The Thick End of the Wedge |
Publication | Business Day |
Date |
2005-08-29 |
Reporter |
Peter Bruce |
Web Link |
President Thabo Mbeki’s challenge that a commission of inquiry be created to investigate claims that the charging and removal from office of Jacob Zuma was a conspiracy is either a brilliant tactical move, as most early comment seemed to agree, or the final throw of an exasperated rationalist who has become just sick and tired of the intellectual chaos in his own party.
I suspect it might be the latter. I suspect Mbeki no longer cares about the ANC and its allies.
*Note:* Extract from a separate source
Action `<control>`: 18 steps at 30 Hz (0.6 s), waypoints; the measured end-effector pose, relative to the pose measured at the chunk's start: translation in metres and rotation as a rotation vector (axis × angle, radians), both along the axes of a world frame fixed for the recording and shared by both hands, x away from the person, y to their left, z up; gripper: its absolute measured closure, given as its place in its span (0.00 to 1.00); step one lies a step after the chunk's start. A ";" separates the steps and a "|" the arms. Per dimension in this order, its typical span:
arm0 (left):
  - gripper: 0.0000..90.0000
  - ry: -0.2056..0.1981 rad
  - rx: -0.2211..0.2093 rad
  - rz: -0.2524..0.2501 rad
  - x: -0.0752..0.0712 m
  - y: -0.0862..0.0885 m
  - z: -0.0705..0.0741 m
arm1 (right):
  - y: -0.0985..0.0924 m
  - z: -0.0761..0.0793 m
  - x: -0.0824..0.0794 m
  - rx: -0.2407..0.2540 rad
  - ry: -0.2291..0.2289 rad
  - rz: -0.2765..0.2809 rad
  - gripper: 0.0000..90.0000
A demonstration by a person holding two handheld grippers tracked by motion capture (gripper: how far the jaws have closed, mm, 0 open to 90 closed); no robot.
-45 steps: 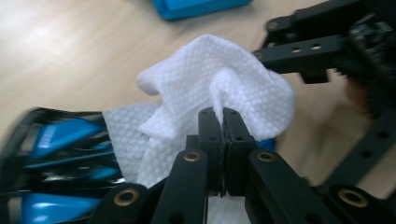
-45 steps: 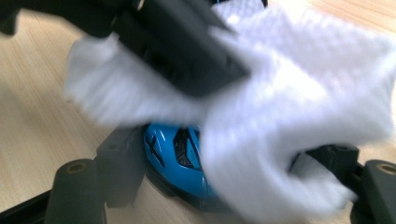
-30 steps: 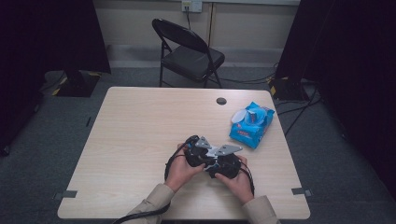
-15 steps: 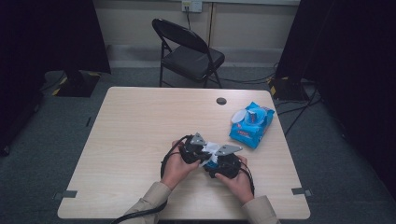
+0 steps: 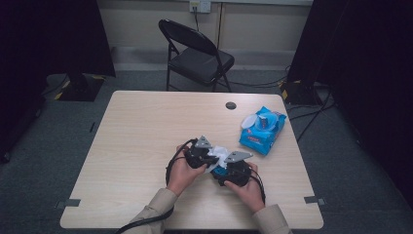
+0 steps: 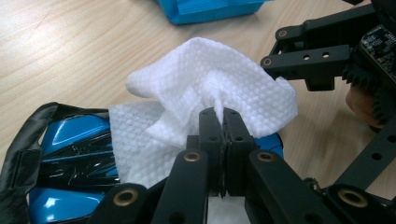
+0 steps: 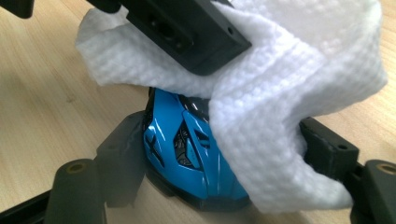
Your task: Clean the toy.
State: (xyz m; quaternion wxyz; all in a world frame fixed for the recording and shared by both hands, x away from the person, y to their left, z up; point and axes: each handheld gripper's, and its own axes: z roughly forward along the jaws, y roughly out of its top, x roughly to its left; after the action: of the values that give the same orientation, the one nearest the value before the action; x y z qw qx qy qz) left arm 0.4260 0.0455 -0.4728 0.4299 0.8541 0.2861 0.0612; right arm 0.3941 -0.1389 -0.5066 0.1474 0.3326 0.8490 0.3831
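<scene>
Near the counter (image 5: 146,146) front, the blue toy (image 7: 187,154) is clamped between wide right jaws while the wipe (image 6: 205,88), pinched in shut left jaws, is best rubbed gently across it.

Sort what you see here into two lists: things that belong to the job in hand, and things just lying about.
In the job:
- white wipe, pinched in the left tongs
- blue toy car, gripped between the right tongs
- table they work over

Lying about:
- blue wipes packet at the table's right
- folding chair beyond the table
</scene>
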 end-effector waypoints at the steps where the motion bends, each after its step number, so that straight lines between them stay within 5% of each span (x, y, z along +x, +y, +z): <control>1: 0.98 -0.001 -0.002 0.004 0.000 0.001 0.000 | 0.000 0.000 0.000 0.000 0.000 0.000 0.29; 18: 0.98 -0.022 0.001 0.108 0.015 0.026 0.001 | 0.000 0.000 0.000 0.000 0.000 0.000 0.29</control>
State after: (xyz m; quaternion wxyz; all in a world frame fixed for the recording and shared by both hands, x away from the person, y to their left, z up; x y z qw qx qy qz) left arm 0.4412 0.0718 -0.4721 0.4289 0.8369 0.3268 0.0939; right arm 0.3941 -0.1389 -0.5066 0.1475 0.3325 0.8491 0.3831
Zuma’s inability to tell right from wrong and his pursuit of a thoroughly inappropriate relationship with Schabir Shaik seem to mean absolutely nothing to the union, youth league and ANC cadres who now support him.
The calls for his reinstatement as deputy president and for his corruption trial to be stopped are so completely insane it is hard to contemplate even trying to discuss them with the Zuma camp.
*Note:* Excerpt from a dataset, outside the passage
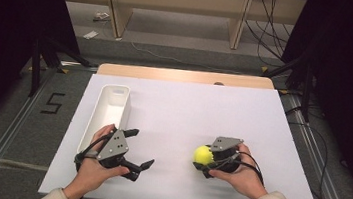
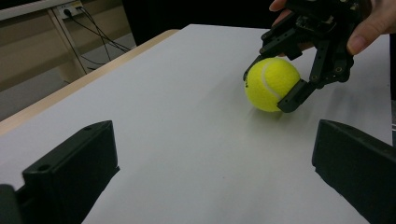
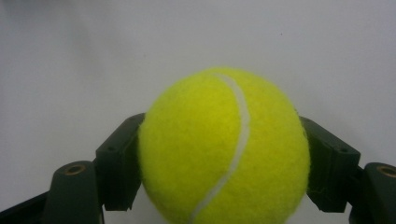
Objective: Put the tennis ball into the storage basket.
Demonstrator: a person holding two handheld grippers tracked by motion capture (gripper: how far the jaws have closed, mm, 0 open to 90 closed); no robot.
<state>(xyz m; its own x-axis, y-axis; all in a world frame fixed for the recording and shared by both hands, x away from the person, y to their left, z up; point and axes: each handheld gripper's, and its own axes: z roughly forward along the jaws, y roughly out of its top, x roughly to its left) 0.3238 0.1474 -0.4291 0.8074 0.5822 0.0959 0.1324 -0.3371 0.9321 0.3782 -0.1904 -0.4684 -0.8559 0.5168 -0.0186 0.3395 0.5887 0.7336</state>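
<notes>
Grasp step: right tongs (image 1: 204,159) clamp the ball (image 1: 203,155) on the worktop (image 1: 187,116), left tongs (image 1: 139,149) spread, idle; next likely lift, carry left to bin (image 1: 108,109).

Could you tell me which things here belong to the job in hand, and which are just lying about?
In the job:
tennis ball, clamped between the right gripper jaws
left gripper, open, holding nothing

Lying about:
white bin, apparently unused
cables on the floor beyond the table
</notes>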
Mbeki’s call for a commission of inquiry into the allegations that he is running some sort of political strategy to deny Zuma leadership of the party and country is a desperate one, like a rugby referee trying to stop an all-out brawl on the field by referring it to a television umpire.
But you can’t reason with mad people. You can’t reason with citizens who, in order to get their own political way, trash the constitution like so much waste paper.
You have to destroy them. Imagine a commission — even one made up of people of impeccable credentials — finding there was no conspiracy by the president or the Scorpions or anyone else to destroy Zuma. What chance Cosatu or the ANC Youth League or the KwaZulu-Natal ANC would accept it? Zero. Hell, the ANC under Mbeki has fostered conspiracy theories anyway. I can’t remember how often I have been on the receiving end of dark, knowing glances from people around the president about this or that supposed “agenda” in our reporting.
Mbeki has to win the fight by the force of his own personality. He has to give interviews (and not just to an obsequious national broadcaster), answer questions and make statements when important things like the Scorpions raids happen.
He needs to be grilled on national television by aggressive, skilled and independent commentators. He certainly doesn’t need the speaker of the National Assembly disallowing questions, as has just occurred, to him on the arms deal on the farcical grounds that it is of no national or international importance.
In short, Mbeki needs to put himself on the line. He’d probably be surprised how easily he could make the Zuma madness go away. ?
Of course, this whole dangerous affair turns on one pivotal and probably innocent moment — Bulelani Ngcuka and Penuell Maduna making a statement to the effect that while they had a prima facie case against Zuma they didn’t think they could prosecute him successfully. Did Mbeki see the statement before it was issued? It is quite conceivable that he did, and that between the three of them they failed to spot the threat posed by the prima facie phrase.
It was this that allowed Mbeki’s enemies (Zuma’s supporters were Mbeki’s enemies before they were Zuma supporters) to begin baying at the moon, and it also explains why they have never stopped.
Even now, a candid disclosure of the events surrounding that fateful statement would do much to diffuse the tension in the ANC and its allies. Citizens need to know who they can trust. That so many have chosen to trust a man who lived off a fraud speaks volumes for the relationship they feel they have with Mbeki.
With acknowledgements to Peter Bruce and the Business Day.